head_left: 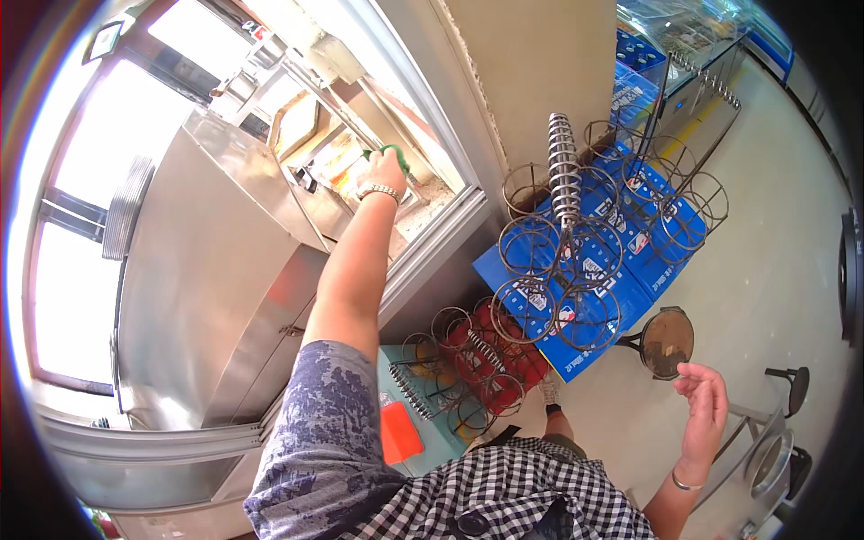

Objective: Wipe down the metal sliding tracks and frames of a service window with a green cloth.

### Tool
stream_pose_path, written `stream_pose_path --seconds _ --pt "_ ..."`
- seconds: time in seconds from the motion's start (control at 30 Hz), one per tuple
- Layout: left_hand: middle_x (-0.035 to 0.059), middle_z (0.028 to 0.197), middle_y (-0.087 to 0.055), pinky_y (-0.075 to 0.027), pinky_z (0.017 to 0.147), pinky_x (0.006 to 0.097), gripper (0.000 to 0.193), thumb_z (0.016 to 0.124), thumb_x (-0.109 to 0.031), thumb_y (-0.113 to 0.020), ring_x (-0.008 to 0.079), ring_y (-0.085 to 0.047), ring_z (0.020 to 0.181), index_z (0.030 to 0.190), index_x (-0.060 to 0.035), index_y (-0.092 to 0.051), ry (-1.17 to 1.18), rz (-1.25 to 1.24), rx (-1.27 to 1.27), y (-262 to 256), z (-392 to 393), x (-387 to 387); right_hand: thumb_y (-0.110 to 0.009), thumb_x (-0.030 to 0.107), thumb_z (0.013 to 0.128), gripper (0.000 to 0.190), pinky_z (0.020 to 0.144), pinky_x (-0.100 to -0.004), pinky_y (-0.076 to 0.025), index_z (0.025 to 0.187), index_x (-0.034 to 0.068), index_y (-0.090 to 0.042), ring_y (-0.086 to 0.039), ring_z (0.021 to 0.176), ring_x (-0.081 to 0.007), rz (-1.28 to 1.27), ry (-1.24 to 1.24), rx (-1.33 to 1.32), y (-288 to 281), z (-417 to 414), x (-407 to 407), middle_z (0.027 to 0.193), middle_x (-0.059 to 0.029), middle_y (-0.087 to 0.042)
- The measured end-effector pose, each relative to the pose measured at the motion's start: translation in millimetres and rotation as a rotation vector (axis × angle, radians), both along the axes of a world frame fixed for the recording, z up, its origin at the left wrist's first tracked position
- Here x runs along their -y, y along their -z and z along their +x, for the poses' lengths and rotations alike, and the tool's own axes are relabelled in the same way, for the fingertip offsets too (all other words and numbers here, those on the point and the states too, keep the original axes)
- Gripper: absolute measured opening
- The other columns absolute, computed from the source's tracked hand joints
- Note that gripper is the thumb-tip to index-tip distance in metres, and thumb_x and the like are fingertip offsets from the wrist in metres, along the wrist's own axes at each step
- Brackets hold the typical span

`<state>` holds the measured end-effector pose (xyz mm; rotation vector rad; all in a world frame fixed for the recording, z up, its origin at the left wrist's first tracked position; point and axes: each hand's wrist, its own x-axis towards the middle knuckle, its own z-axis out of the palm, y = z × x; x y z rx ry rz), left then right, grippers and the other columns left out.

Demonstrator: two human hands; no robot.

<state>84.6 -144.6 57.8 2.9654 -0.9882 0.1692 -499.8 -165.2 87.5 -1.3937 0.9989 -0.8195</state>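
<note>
My left hand (383,170), with a metal-link bracelet at the wrist, reaches through a metal-framed window opening. Its fingers are closed around a small green item (398,154), mostly covered by the hand, so I cannot tell what it is. Past the hand, in bright light, is a pale, wood-edged tray or board (297,125). Off to the right, my right hand (703,405) hangs in the air with its fingers loosely bent and nothing in it. A thin bangle circles that wrist. The nearest thing to it is a round stool (667,343) with a worn brown seat.
Wire ring racks with coiled handles (564,169) stand on blue printed cartons (594,270). More racks rest by a red carton (499,358) and an orange-red box (401,432). The metal window frame (432,250) borders my left arm. A steel hood (209,283) fills the left.
</note>
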Motion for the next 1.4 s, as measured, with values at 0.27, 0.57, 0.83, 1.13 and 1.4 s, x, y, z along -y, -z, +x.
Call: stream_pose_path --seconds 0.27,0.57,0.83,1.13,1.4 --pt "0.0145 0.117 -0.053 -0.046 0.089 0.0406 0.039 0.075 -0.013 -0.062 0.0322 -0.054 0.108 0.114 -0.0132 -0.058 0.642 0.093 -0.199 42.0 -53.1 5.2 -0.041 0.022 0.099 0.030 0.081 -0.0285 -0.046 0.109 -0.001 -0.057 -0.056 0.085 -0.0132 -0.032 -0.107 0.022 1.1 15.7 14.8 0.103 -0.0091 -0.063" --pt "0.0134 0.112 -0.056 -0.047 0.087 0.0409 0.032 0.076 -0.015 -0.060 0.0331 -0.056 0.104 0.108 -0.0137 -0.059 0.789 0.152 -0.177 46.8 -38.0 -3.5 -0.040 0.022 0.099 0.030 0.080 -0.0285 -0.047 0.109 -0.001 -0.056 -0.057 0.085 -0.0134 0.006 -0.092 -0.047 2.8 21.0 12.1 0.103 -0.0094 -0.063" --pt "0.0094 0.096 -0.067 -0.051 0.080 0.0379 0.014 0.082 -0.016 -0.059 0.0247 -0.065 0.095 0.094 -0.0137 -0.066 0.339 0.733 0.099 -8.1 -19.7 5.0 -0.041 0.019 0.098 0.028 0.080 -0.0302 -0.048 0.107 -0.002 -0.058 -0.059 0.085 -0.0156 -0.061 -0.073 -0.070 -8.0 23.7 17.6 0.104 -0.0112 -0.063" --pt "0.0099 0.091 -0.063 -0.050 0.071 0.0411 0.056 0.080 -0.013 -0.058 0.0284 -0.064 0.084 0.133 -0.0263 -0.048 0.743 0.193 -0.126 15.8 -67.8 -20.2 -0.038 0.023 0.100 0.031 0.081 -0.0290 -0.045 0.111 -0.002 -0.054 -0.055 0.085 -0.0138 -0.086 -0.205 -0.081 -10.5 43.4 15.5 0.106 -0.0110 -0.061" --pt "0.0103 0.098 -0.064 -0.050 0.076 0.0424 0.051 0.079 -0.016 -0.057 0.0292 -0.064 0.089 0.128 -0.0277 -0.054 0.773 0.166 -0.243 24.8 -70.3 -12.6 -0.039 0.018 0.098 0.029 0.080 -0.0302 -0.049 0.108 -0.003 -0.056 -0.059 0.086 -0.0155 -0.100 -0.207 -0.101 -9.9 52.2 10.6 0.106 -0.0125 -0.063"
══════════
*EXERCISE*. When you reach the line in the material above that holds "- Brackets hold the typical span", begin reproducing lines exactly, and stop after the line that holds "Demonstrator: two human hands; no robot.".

*WORKED SOLUTION*.
- Brackets hold the typical span

`<state>` holds the measured end-effector pose (xyz mm; rotation vector rad; all in a world frame fixed for the recording, z up, its origin at the left wrist's first tracked position; point and axes: each hand's wrist, its own x-axis towards the middle knuckle, its own z-axis out of the palm, y = z × x; x y z rx ry rz), left then right, grippers and the other columns left out.

Demonstrator: two human hands; no robot.

The answer has been written out completely.